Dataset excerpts
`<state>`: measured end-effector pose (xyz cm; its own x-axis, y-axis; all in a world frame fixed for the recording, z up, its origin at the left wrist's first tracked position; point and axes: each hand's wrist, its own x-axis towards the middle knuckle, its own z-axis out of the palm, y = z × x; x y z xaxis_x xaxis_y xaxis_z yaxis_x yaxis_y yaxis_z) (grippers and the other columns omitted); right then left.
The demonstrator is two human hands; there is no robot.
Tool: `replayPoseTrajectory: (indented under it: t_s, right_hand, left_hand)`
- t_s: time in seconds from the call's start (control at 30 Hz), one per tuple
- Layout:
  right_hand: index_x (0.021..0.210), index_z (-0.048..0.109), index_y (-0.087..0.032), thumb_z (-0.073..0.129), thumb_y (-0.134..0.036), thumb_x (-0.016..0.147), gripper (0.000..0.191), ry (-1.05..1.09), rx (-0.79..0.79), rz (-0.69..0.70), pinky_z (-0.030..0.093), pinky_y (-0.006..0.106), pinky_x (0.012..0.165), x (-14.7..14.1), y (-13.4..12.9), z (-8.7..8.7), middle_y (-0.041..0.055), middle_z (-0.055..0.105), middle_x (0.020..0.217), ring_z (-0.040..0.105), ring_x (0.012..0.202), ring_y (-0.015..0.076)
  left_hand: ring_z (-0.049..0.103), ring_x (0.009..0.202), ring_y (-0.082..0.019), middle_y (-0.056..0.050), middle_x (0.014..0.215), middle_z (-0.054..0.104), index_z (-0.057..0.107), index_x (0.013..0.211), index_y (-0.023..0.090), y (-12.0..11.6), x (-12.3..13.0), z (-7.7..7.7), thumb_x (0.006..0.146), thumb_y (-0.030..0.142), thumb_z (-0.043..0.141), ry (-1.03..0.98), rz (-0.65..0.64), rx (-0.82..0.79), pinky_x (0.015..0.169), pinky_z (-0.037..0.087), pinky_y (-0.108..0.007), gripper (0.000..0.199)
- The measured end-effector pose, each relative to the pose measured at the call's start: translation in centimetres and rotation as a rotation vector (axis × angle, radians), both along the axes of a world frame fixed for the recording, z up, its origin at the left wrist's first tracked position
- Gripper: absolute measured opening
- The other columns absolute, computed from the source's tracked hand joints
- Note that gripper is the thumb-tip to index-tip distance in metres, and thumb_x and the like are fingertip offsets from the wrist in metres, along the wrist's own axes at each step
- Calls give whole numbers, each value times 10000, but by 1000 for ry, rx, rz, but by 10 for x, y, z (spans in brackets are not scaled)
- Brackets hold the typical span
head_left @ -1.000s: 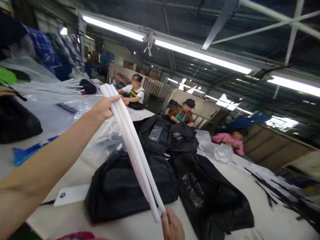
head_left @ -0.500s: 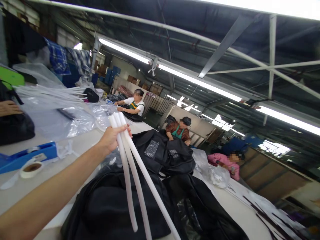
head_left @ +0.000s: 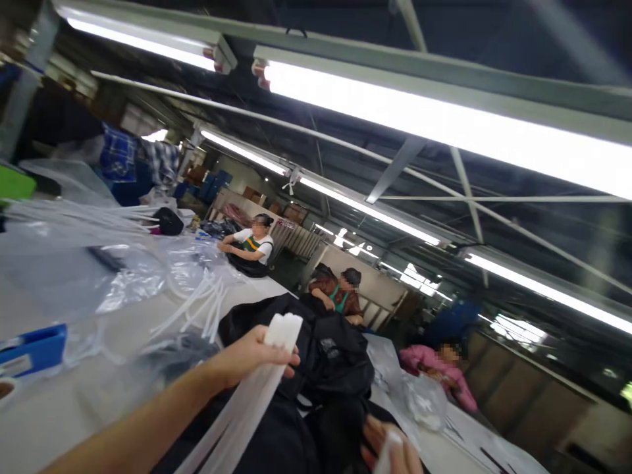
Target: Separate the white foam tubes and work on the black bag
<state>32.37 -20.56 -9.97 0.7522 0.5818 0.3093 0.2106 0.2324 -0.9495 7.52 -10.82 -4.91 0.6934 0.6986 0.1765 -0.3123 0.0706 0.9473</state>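
My left hand [head_left: 270,352] is closed round a bundle of white foam rods [head_left: 284,329]. Their upper ends stick out above the fist, and their lower lengths slant down to the left, blurred. Low in the view, my right hand [head_left: 395,447] is curled round another white rod [head_left: 389,454], of which only a short piece shows. Beneath both hands lie several black fabric bags [head_left: 345,368], one with a clear plastic window.
More white rods [head_left: 83,216] lie on clear plastic at the left, with loose white strips [head_left: 207,296] nearer. A blue tape dispenser [head_left: 37,349] sits at the left edge. Plastic bags [head_left: 419,398] rest at the right. Three co-workers work across the table [head_left: 266,289].
My left hand has moved right and down in the view, and its rods now slant left. My right hand has come in at the bottom with a white rod. The view has tilted up.
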Motion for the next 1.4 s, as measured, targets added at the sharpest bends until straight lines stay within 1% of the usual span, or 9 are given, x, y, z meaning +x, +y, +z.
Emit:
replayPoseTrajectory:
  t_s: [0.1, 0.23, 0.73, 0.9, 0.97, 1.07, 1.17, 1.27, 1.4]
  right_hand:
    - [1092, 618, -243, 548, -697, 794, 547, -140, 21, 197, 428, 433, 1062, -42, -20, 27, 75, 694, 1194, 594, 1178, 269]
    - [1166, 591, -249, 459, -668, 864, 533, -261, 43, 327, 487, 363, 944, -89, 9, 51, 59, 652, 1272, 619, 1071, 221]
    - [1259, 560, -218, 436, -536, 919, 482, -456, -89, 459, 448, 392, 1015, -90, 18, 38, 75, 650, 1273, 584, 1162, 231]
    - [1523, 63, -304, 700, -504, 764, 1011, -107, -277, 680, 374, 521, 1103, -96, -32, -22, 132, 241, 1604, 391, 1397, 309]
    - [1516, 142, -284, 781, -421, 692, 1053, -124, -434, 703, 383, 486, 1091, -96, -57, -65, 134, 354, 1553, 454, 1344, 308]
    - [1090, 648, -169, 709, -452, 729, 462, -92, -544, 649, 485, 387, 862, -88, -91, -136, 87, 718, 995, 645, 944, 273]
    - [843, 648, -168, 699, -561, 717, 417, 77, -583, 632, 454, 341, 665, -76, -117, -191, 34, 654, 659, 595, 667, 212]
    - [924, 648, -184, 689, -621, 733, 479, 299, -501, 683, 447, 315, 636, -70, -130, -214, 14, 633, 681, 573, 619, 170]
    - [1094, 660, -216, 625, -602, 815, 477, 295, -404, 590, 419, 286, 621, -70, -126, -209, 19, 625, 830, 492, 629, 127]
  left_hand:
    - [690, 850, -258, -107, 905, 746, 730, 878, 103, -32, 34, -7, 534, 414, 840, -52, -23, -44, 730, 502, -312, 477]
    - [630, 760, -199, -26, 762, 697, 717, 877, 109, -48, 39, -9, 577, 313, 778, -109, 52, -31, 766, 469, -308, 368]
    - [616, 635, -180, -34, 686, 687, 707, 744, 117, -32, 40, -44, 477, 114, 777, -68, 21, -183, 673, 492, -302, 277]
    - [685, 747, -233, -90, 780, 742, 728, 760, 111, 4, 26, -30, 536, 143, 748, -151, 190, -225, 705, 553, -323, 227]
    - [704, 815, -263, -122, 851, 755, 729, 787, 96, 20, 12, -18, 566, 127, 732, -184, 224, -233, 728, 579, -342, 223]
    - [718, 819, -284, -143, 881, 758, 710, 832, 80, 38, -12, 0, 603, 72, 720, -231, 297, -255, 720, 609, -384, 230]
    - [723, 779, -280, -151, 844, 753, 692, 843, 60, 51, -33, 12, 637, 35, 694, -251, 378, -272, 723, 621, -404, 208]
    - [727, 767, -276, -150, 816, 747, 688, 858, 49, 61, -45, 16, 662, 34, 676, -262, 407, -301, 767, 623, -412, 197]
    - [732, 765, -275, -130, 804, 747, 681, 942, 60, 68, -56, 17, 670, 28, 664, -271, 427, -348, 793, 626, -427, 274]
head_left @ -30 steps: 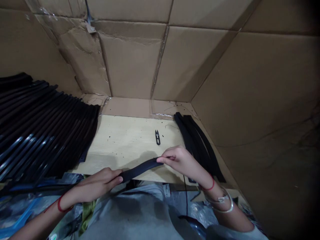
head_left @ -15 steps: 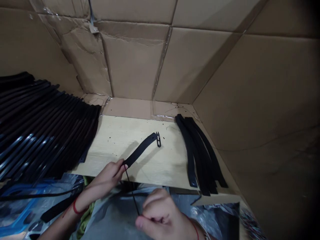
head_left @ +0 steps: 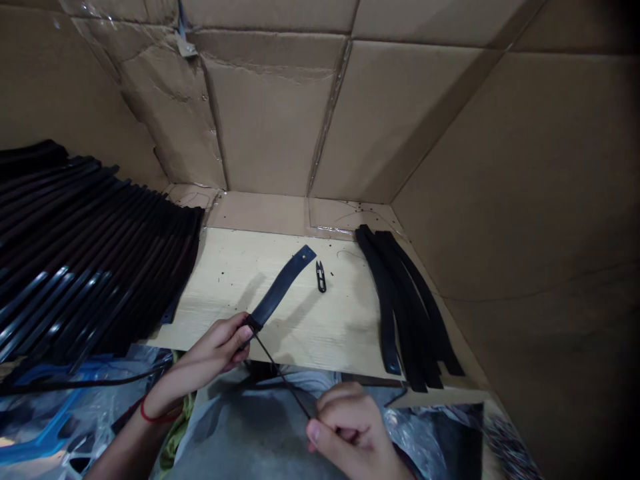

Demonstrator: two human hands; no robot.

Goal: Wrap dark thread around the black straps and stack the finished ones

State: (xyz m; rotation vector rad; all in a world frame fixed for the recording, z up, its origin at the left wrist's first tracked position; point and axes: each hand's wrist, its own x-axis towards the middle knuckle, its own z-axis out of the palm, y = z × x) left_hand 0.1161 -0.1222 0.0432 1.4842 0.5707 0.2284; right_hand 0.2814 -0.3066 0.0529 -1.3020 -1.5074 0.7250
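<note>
My left hand (head_left: pixel 217 350) grips the near end of a flat black strap (head_left: pixel 279 290), whose far end has a small hole and lies over the pale wooden board (head_left: pixel 215 293). A thin black cord (head_left: pixel 283 377) runs from that gripped end down to my right hand (head_left: pixel 350 430), which pinches it near my lap. Small black thread snips (head_left: pixel 321 277) lie on the board just right of the strap, touching neither hand. Right of them is a loose bundle of black straps (head_left: pixel 400 307).
A large overlapping pile of black straps (head_left: pixel 100 253) lies left of the board. Cardboard walls (head_left: pixel 500 167) enclose the back and right. Crumpled plastic sheeting (head_left: pixel 105 400) and a blue object (head_left: pixel 50 420) lie below the board at lower left.
The strap has swung from lying across both hands to pointing away in my left hand. My right hand has let go of it, dropped toward me and moved right, drawing out the cord.
</note>
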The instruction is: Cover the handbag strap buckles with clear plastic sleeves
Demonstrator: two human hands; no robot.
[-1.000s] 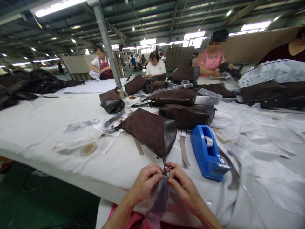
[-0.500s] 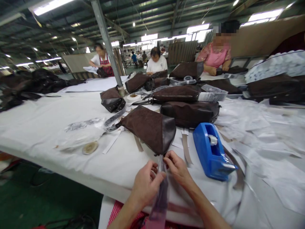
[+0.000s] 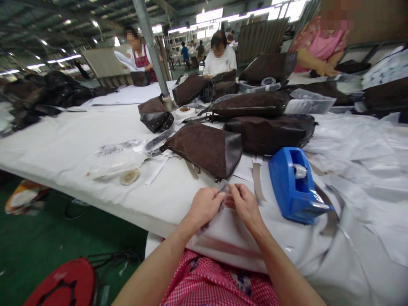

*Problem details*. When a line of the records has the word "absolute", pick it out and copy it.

*Response to this task*.
- Gripper: absolute measured opening
- The other columns absolute, computed from the source's tracked hand joints

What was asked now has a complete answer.